Chapter 8
Context sensitive lexer

8.1 Introduction

Before the version 2 of TPG, lexers were context sensitive. That means that the parser commands the lexer to match some tokens, i.e. different tokens can be matched in a same input string according to the grammar rules being used. These lexers were very flexible but slower than context free lexers because TPG backtracking caused tokens to be matched several times.

In TPG 2, the lexer is called before the parser and produces a list of tokens from the input string. This list is then given to the parser. In this case when TPG backtracks the token list remains unchanged.
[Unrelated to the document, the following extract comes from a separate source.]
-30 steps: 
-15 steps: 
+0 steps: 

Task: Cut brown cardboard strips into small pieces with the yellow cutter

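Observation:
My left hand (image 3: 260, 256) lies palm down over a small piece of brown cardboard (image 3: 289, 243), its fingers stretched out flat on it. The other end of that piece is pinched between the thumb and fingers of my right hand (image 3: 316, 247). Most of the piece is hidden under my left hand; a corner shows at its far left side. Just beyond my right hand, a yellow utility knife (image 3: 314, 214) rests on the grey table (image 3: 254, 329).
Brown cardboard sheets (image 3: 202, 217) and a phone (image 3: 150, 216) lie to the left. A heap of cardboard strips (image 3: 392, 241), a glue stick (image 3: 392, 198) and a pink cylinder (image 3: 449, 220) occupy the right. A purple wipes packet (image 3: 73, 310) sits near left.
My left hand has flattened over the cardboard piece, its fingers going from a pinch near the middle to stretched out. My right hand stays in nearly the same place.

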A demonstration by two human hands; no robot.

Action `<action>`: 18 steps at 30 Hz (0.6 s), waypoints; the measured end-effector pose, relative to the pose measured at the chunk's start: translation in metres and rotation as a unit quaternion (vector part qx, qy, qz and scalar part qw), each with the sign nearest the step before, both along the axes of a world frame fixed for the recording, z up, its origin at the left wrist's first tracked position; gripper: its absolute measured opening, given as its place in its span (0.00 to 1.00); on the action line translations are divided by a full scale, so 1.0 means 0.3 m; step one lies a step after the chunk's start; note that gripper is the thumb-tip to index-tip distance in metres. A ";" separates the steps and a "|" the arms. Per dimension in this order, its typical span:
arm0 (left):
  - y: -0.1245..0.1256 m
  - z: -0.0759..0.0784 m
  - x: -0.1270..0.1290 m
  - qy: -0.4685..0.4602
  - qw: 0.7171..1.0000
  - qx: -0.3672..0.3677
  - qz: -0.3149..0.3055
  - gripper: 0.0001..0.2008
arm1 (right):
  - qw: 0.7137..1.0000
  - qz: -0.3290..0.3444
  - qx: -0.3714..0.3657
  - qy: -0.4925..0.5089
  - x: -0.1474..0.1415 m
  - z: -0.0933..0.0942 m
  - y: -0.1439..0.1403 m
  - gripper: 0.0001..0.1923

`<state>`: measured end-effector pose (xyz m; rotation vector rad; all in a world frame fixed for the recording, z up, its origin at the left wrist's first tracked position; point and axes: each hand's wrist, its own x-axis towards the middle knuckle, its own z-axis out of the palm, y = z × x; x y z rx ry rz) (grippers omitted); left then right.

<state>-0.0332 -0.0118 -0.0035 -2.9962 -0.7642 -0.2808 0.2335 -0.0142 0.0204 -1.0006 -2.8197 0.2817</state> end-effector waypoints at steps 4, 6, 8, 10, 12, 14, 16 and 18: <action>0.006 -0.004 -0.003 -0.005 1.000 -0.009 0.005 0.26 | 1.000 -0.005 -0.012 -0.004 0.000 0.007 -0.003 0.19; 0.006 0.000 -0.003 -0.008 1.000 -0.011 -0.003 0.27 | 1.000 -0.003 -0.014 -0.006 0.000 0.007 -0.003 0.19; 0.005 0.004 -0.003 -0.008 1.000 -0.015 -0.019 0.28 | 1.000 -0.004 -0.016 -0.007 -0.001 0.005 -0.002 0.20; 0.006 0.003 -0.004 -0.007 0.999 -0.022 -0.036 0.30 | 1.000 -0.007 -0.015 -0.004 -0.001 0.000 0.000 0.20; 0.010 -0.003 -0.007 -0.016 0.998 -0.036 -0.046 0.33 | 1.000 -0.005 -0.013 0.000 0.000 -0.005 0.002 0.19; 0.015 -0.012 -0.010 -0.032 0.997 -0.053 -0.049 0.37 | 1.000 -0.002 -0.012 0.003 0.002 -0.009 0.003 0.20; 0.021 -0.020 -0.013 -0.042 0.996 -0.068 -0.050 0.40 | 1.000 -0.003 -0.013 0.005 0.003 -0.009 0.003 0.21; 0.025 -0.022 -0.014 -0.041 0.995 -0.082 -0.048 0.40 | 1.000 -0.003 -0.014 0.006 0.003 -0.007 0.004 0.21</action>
Since TPG 2.1.2, context sensitive lexers have been reintroduced in TPG. By default lexers are context free but the CSL option (see  5.3.1) turns TPG into a context sensitive lexer.

8.2 Grammar structure

CSL grammar have the same structure than non CSL grammars (see  5.1) except from the lexer = CSL option (see  5.3.1).

8.3 CSL lexers

8.3.1 Regular expression syntax

The CSL lexer is based on the re module. The difference with non CSL lexers is that the given regular expression is compiled as this, without any encapsulation.

8.3.2 Token matching

In CSL parsers, tokens are matched as in non CSL parsers (see  6.3).

8.4 CSL parsers

There is no difference between CSL and non CSL parsers.